Good afternoon, everyone.  Thank you so much for being here and…to join me in what is a great privilege – and that is to honor Senators Carl Levin and John Warner today.  And also, I want to welcome Carl’s wife Barbara, his brother Congressman Sandy – where is…where’d Sandy go?  Ah, thank you, I know you have to leave early and tend to business on the Hill.  Budget business, I assume – budget business is good.  John’s wife Jeanne – Jeanne, thank you for being here.  John’s son John, his aptly named daughter Virginia, and his brother Charles – all to the Pentagon, thank you.  And I’m very glad to be joined by Jim Clapper, DoD leaders and Congressional leaders past and present, and so many long-time friends of all of us.

We’re here today to honor two extraordinary senators and statesmen.  Now, Carl himself has called these two friends an “odd couple,” but what makes Carl and John different pales in comparison to all they share, including their uncompromising dedication to our nation’s defense and our men and women in uniform. 

For that commitment, for their leadership on the Senate Armed Service Committee, and for their continued support for DoD, we’re dedicating today the Levin-Warner Legislative Affairs Suite to them. 

And we’re also giving John our highest award, the Department of Defense Medal for Distinguished Public Service.  Now, I’d liked to have awarded Carl that as well at the same time, but he’s so deserving he received that award a few years ago.  But John, as worthy as you and your service are, I was surprised you haven’t received it yet, but now, I’m honored to give you something that you so richly deserve.
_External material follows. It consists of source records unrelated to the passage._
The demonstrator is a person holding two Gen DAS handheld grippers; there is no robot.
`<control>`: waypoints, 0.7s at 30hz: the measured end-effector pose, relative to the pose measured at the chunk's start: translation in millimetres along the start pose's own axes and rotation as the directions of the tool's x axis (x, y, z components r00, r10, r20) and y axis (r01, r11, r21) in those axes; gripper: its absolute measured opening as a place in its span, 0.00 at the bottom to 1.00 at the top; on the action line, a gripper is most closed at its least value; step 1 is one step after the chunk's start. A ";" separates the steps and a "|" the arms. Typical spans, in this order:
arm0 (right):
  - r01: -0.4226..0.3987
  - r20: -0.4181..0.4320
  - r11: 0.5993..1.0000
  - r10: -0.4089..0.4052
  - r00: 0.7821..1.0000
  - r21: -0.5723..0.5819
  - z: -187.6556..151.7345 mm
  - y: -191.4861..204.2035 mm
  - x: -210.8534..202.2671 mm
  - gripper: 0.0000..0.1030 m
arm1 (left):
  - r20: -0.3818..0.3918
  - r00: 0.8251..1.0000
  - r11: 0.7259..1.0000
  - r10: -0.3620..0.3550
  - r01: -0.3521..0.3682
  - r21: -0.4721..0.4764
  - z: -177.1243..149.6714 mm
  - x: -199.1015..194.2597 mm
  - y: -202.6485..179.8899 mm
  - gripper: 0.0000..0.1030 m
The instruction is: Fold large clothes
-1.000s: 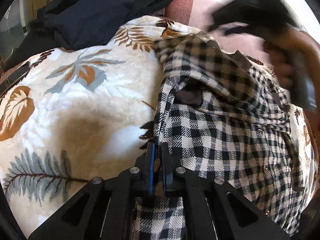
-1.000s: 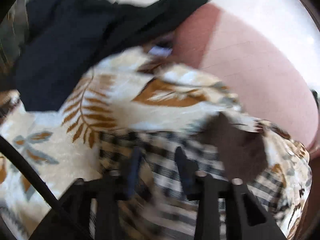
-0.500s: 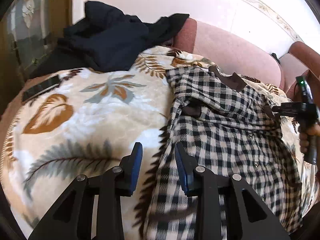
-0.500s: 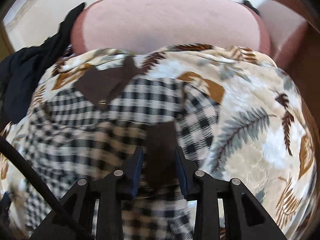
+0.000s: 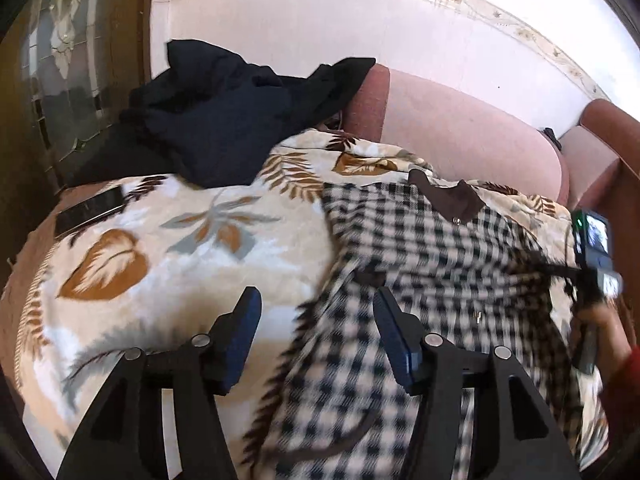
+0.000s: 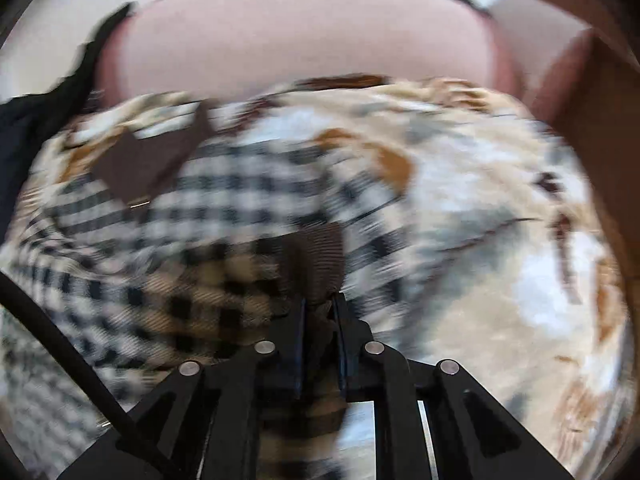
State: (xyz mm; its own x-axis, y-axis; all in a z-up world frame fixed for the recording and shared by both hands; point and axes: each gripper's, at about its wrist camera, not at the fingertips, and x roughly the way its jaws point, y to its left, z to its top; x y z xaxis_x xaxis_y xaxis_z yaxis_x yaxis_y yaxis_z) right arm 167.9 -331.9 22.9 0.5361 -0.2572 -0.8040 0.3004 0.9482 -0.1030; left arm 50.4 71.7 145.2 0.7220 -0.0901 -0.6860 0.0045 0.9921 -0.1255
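Note:
A black-and-white checked shirt (image 5: 420, 264) with a brown collar lies on a leaf-print blanket (image 5: 168, 256) over a pink sofa. My left gripper (image 5: 316, 312) is wide open and empty, hovering over the shirt's left edge. My right gripper (image 6: 320, 312) is shut on the shirt's brown sleeve cuff (image 6: 320, 256), with the shirt (image 6: 224, 200) spread out beyond it. The right gripper also shows at the right edge of the left wrist view (image 5: 588, 264), held in a hand.
A pile of dark navy clothes (image 5: 240, 116) sits at the back left of the sofa. A dark phone-like slab (image 5: 90, 208) lies on the blanket's left edge. The pink sofa back (image 5: 460, 136) and brown armrest (image 5: 612, 136) bound the far side.
My left gripper let go of the shirt edge, opened wide and pulled back. My right gripper closed on the brown cuff, and the view is blurred with motion.

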 end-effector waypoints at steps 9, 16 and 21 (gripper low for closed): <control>-0.273 0.142 0.962 0.273 0.951 -0.020 -10.2 -12.7 -67.1 0.44 | -0.126 0.991 0.996 0.038 -0.027 0.086 29.7 122.6 -70.8 0.56; -0.477 -0.033 0.879 0.477 0.878 0.005 -17.3 39.6 -17.5 0.44 | -0.227 0.959 0.979 0.170 -0.139 0.147 19.3 193.0 -81.2 0.66; -0.406 -0.053 0.914 0.406 0.912 0.004 -44.3 28.9 -1.4 0.26 | -0.233 0.967 0.990 0.106 -0.082 0.111 14.6 192.8 -54.2 0.76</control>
State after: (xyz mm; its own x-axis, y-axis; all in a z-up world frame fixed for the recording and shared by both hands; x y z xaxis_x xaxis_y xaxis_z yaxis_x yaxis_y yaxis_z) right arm 140.9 -295.9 -4.9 0.5690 0.1603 -0.8065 0.0597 0.9702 0.2350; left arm 199.4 1.8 30.2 0.5370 -0.0024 -0.8436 0.0224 0.9997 0.0114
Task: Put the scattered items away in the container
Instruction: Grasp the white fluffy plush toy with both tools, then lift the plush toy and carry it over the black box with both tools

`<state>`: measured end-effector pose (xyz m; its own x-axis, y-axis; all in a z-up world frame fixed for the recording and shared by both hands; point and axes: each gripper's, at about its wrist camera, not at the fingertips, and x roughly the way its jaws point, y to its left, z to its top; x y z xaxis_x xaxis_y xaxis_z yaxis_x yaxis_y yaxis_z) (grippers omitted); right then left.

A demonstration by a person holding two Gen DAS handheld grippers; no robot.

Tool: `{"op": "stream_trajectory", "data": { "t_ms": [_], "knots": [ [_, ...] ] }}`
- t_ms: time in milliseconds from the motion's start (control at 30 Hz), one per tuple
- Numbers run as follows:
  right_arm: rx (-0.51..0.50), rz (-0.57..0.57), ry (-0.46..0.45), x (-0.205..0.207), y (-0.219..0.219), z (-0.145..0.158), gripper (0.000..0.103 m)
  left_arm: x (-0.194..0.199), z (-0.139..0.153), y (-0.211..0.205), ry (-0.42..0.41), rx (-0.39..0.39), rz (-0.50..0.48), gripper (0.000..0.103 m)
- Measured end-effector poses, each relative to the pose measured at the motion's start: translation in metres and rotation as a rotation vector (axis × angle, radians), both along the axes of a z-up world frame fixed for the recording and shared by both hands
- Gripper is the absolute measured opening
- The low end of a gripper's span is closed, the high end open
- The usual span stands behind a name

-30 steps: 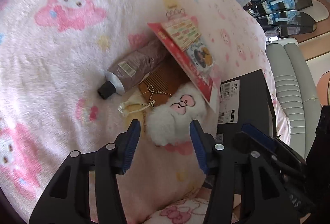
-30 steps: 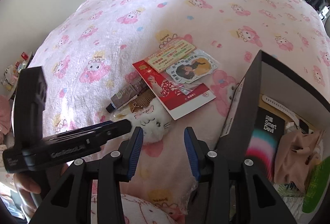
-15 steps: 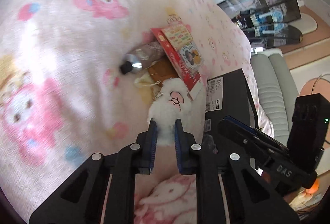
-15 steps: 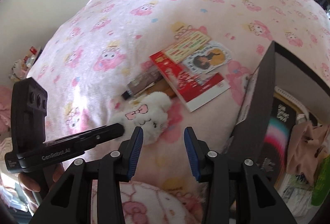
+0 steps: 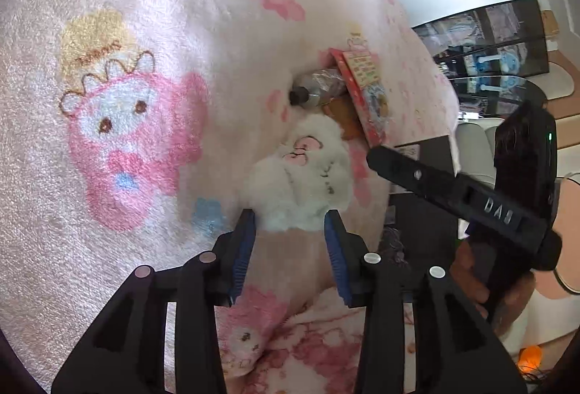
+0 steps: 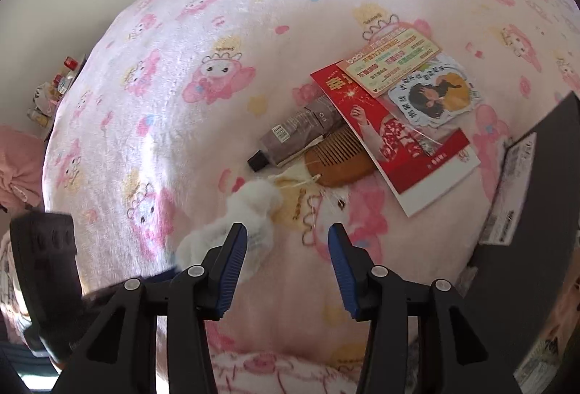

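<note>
Your left jaws are opening around the fluffy toy, the right jaws opening empty; it's soft and light, so pinch its body.

Readable markings, both wrist views

"DAS" in raised letters on the right gripper; "babi" printed on the yellow card; a barcode on the brown tube, digits illegible.
</note>
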<state>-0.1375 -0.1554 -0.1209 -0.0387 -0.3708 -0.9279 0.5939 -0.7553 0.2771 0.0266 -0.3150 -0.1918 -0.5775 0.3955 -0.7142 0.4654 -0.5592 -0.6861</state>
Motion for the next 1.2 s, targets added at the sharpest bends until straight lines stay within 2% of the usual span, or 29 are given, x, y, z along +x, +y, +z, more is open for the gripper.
{"op": "stream_trajectory", "data": {
  "t_ms": [100, 167, 233, 267, 433, 633, 700, 833, 900, 967, 1000, 1100, 1200],
  "knots": [
    [0.01, 0.02, -0.066, -0.01, -0.017, -0.019, 0.042, 0.001, 0.002, -0.006, -0.008, -0.042, 0.039, 0.038],
    [-0.044, 0.06, -0.16, -0.012, -0.024, -0.033, 0.042, 0.004, 0.007, -0.009, -0.015, -0.063, 0.066, 0.038],
    [-0.113, 0.102, -0.255, -0.01, -0.024, -0.04, 0.035, 0.006, 0.012, -0.011, -0.007, -0.064, 0.075, 0.038],
    [-0.123, 0.12, -0.26, -0.006, -0.022, -0.039, 0.032, 0.007, 0.014, -0.011, 0.007, -0.054, 0.073, 0.038],
    [-0.092, 0.184, -0.213, 0.019, -0.015, -0.025, 0.032, 0.006, 0.006, -0.01, -0.004, -0.023, 0.072, 0.038],
    [0.003, 0.131, -0.024, 0.011, -0.021, -0.008, 0.033, 0.007, -0.004, -0.012, -0.012, 0.022, 0.103, 0.039],
    [-0.01, 0.077, -0.038, -0.002, -0.022, -0.011, 0.034, 0.005, -0.006, -0.014, -0.014, 0.035, 0.115, 0.04],
    [-0.022, 0.018, -0.127, -0.022, -0.034, -0.034, 0.034, -0.001, -0.013, -0.017, 0.002, 0.063, 0.13, 0.046],
    [-0.05, 0.019, -0.208, -0.026, -0.039, -0.048, 0.034, -0.006, -0.019, -0.019, 0.0, 0.082, 0.139, 0.045],
    [-0.1, 0.029, -0.242, -0.024, -0.039, -0.05, 0.031, -0.011, -0.018, -0.018, 0.008, 0.089, 0.138, 0.041],
    [-0.119, 0.037, -0.24, -0.022, -0.038, -0.047, 0.027, -0.012, -0.014, -0.017, 0.01, 0.077, 0.129, 0.041],
    [-0.144, 0.043, -0.184, -0.011, -0.029, -0.029, 0.026, -0.011, 0.007, -0.006, 0.036, 0.027, 0.092, 0.04],
    [-0.198, 0.033, -0.155, 0.0, -0.013, -0.003, 0.026, -0.005, 0.029, 0.003, 0.084, 0.025, 0.074, 0.04]
  ]
}}
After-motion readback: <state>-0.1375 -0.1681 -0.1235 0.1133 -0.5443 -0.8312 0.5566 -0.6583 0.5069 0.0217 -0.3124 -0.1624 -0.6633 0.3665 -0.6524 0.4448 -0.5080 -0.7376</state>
Now, it might seem odd to some of you that a Secretary of Defense would choose to honor two former members of Congress in this way.  But it shouldn’t seem strange – it shouldn’t seem strange.  And that’s because our defense is so vital that we must shepherd it from strategic era to strategic era, from administration to administration, from congress to congress, across parties, and across our government. 

And we have to do that together – following the example set by John and Carl.  They’re a model for bipartisan leadership on national defense and for partnership between branches of government.  They demonstrate an unwavering dedication to our personnel in uniform, on the battlefield and here at home.  And they are examples of civility in public debate and discourse.

That last one is particularly important.  That’s because our troops need to be able to look up to their leaders here in Washington and see strength and consistency and respect, as well as a loyalty to – and caring for – them and our country’s future.  And they could always look up and see the two of you.

The American people also need to be able to look to Congress and the Pentagon and be confident in the institutions dedicated to our national security.  And our friends and allies around the world need to see in Washington a commitment to the strength and to the principles that the United States has long represented.  And our foes need to see power and determination.

Through their example and their leadership, Carl and John ushered us out of the Cold War and helped us address the opportunities and challenges of the post-9/11 world.  They also ably represented their states’ needs while considering the broader interests of our nation and our military. 

And that’s not always easy, but they took the long view when ensuring our nation’s defense.  And they appreciated how today’s challenges fall into the long arc of our nation’s history, and that there’s much to be gained by considering history’s lessons when developing today’s policies…and planning for our future.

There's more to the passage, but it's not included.